I've borrowed the term from C. Wright Mills “Sociological Imagination” [1], which apart from being a natty title for his book, would turn out to be a seminal concept in Sociology. Now, Sociologists may well correct me on the finer points of this, but my understanding of the Sociological Imagination is this. Mills was interested in the relationship between individual and society, and noted that social science wasn't just a matter of getting better data, or analysing it more effectively. Measurements are filtered through a whole set of social norms, and individual assumptions and biases. They colour the way we look at the world, and are often deeply embedded in the methods that we used. The term that crops up again and again in relation to the sociogical imagination is “thinking oneself away” in order to see familiar things in a new light. It highlights the fact that science, far from being an objective pursuit, is rooted in social expectations and assumptions, that scientists may not even be aware of: Mills was thinking of social scientists, I particular – of those who saw social science as a process of devising better questionnaires and measurements. Arguably, it applies to all science – perhaps not in the physical mechanics of the scientific process, but in the directions we choose to investigate, and the way we generalise from scientific findings. Certainly it applies to engineering: at a fundamental level, what engineers choose to devote their time and energy to (or sell their skills for). This is similar to the dichotomy raised by Richard Bowen [2]: do engineers work to develop weapons, or provide water?

And that's what I mean by an Engineering Imagination: not that engineers shouldn't be making weapons, necessarily, or that we should all be developing medicine (and there's a whole raft of considerations when it comes to profiting from medicine and healthcare technology). I'm not in a position to take a position on these things – yet. But it's the sort of thing that I wanted to muse on. It's not just about what we engineer, but about the way we engineer it: decisions made in developing products and systems have huge implications for their accessibility, use and consequences (both intended and unintended).

In Conclusion

Right – enough of the brain dump. My aim is to use this blog as a scratch pad, a place to jot down my ideas and musing – some more formed than others – on a number of topics, as well as keeping you up-to-date on my work. Apart from my research on prehension, and inclusive play, I wanted to muse on a number of areas close to my heart: design decision-making, decision support and engineering ethics in particular. My aim is to update roughly every fortnight: and given the time that it's taken to get this post together piecemeal, that seems like a realistic estimate.

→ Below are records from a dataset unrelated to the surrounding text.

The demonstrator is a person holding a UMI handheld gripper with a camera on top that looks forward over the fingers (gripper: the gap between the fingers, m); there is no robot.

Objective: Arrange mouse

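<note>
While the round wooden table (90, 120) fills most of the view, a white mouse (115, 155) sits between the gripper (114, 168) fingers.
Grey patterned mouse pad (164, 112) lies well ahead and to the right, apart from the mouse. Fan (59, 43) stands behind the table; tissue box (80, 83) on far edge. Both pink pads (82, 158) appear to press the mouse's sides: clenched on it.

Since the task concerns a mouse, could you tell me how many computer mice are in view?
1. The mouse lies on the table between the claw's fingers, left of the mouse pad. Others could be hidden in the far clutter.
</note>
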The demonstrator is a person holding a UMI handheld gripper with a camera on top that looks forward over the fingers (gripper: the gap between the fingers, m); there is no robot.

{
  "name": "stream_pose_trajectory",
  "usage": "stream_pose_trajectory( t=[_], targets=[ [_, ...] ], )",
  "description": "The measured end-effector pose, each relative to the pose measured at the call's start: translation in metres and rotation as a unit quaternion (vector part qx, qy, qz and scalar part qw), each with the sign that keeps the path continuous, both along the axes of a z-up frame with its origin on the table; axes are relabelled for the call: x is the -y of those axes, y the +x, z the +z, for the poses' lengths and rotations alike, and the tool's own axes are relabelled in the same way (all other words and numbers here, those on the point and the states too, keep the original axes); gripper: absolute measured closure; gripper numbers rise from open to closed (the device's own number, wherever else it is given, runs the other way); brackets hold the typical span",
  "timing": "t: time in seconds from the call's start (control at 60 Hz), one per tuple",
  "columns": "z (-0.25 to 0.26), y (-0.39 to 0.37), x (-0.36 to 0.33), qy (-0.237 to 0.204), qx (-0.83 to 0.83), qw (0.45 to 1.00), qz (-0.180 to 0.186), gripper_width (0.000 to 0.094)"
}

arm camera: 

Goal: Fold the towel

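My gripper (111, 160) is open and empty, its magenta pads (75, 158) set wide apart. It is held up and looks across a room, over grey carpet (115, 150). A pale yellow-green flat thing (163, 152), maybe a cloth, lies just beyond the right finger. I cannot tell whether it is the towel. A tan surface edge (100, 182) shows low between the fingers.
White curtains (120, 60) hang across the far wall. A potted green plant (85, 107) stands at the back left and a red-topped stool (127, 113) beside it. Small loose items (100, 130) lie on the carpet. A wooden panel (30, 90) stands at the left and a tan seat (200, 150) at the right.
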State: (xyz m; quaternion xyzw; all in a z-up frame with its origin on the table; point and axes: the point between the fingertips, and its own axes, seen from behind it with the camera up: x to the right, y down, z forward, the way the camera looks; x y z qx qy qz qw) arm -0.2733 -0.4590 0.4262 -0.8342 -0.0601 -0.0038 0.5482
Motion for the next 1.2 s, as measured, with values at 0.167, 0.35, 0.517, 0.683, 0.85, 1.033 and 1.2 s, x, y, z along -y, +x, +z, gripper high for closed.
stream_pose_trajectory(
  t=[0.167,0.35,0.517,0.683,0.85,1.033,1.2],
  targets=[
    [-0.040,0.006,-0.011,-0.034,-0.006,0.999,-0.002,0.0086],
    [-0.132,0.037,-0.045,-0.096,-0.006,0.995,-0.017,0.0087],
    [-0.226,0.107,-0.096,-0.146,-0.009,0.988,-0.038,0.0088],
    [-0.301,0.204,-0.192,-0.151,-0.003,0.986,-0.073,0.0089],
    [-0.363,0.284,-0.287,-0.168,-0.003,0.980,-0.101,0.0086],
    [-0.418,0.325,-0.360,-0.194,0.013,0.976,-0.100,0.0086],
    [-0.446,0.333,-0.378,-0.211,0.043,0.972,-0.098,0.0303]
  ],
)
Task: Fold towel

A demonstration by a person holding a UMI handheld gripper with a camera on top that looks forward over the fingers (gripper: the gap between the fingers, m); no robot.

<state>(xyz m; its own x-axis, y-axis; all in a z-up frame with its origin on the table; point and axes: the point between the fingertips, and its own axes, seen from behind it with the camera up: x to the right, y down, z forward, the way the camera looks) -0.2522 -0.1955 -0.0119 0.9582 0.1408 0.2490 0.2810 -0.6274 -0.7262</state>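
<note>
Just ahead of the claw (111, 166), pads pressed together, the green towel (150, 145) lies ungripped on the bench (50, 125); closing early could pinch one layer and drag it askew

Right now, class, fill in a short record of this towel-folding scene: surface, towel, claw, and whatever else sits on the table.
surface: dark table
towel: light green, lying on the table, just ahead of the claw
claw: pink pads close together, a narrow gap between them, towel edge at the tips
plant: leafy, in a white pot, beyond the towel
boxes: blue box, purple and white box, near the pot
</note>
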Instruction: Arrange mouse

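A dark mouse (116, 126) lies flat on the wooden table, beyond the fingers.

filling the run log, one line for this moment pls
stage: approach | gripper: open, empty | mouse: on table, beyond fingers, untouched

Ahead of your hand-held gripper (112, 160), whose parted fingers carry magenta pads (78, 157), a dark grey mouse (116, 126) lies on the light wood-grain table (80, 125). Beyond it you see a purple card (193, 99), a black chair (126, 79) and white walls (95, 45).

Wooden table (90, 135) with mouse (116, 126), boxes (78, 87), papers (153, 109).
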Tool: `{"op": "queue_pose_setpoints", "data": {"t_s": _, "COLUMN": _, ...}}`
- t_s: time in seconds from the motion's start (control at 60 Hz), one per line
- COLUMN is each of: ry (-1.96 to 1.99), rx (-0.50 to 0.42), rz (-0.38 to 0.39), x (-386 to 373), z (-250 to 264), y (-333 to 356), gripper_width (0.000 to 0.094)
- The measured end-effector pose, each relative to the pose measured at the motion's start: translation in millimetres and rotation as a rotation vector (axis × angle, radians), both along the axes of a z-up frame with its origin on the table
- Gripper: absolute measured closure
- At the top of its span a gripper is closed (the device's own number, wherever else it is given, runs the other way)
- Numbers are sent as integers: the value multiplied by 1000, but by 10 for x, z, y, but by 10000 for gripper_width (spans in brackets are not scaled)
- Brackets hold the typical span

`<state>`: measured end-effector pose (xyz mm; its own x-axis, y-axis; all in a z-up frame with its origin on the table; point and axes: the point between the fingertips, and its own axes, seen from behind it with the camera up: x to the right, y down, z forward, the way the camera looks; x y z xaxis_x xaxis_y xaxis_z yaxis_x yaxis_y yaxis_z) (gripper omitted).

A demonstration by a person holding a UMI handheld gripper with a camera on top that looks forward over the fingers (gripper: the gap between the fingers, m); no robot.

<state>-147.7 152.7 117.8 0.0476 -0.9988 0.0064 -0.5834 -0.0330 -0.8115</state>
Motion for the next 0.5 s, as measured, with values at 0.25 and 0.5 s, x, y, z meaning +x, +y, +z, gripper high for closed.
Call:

So, I've set out my stall: next time, I promise there'll be some content, and that content will be about the Together Through Play project. I'm pushing off into the great stream of the blogosphere – wish me luck...
 
Oh, and give some time to sort the formatting out, OK?

References
[1] Mills CW (1959) The Sociological Imagination. Oxford Univeristy Press.
[2] Bowen WR (2008) Engineering Ethics: Outline of an Aspirational Approach. Springer.